Well. There _was_ a daily poem once...





						Hamilton Musical Mafia 2021
					

oh.




					forums.dragonflycave.com
				



But maybe the Poet died already and the Mafia. is pretending to be them? After all, we only ever got one on Day 2...



Zori said:


> I'll wait for a bit before outing what Qenya and Wisper claimed to me


Also - @Zori , maybe you should reveal that now? ToDay is almost over, after all


----------



## RedneckPhoenix (May 17, 2021)

bro today is day 2


----------



## RedneckPhoenix (May 17, 2021)

i didn't. know the game started until the gm contacted me elsewhere.


----------



## Mr. Ultracool (May 17, 2021)

RedneckPhoenix said:


> bro today is day 2


Oh, right - I've gotten totally confused by the game being nearly finished already


----------



## Herbe (May 17, 2021)

Current votecount:

RNP (2): zori, sanderidge


----------



## Zori (May 17, 2021)

Qenya - Flavor Cop
N0 - Zori - Alexander Hamilton
N1 - Mera - John Laurens

Wisper - Gladiator
N1 - Sande + Mera (failed because Mera died)


----------



## Mr. Ultracool (May 17, 2021)

Hm. So, the train on RNP is going pretty smoothly, which worries me. Also, I've read *Sanderidge*'s ISO and he has made a ton of filler posts, which can be a sign of a Mafia Member


----------



## Zori (May 17, 2021)

M&F said:


> oooh, so it's not even a single-target affair, and zori can just privately talk to people, potentially everyone! I see. this is even less likely to be a scum role, then, and it's also now extaordinarily unlikely to be just qenya and zori as scumbuddies staging something. that's pretty much locktown then yeah
> 
> (I'm assuming the playercount we have implies two mafiosi, anyway. three is a jot high. although if one of them were saddled with a post restriction...... ... nah, that's too outlandish by half, at least without anything else pointing to it)
> 
> very well, then; I suppose our best bet is to bump off sande or ephemera, and then see if one leads us to the other. in that respect, I think *sanderidge* being scum would be a badbadbad look for ephemera, so, why don't we check out if that's a disaster waiting to happen?

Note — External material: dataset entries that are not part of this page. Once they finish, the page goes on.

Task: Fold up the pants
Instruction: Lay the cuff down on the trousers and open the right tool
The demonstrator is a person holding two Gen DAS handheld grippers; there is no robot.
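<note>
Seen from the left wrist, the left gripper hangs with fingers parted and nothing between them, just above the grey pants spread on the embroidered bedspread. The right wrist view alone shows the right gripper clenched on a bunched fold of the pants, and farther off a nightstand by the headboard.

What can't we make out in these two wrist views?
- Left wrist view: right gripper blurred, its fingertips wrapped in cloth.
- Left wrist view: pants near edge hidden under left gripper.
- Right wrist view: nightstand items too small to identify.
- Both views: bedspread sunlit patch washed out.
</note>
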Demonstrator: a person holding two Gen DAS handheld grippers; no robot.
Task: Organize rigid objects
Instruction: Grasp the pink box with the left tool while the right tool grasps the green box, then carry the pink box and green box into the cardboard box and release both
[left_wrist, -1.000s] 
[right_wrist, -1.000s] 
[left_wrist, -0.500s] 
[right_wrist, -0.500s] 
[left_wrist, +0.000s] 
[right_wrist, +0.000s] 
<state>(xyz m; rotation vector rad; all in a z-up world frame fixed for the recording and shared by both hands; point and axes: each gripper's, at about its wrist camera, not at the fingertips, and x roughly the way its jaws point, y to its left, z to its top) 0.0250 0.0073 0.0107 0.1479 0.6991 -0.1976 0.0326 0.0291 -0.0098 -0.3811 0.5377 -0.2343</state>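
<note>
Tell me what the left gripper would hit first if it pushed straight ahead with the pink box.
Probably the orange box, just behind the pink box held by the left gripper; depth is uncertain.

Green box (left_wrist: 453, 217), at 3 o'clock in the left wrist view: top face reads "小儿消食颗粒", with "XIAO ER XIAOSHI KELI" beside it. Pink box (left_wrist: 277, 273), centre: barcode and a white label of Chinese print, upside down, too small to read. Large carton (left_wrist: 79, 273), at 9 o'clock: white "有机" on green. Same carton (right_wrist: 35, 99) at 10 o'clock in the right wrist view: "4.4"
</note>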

I think that this vote by M&F (assuming M&F is mafia) looks good for Sande, Mera is town and I don't really think that it makes much sense for M&F to...
not vote Mera here if Sande were also mafia?


----------



## Zori (May 17, 2021)

chances that all the mafia are dead somehow?


----------



## Mr. Ultracool (May 17, 2021)

Zori said:


> chances that all the mafia are dead somehow?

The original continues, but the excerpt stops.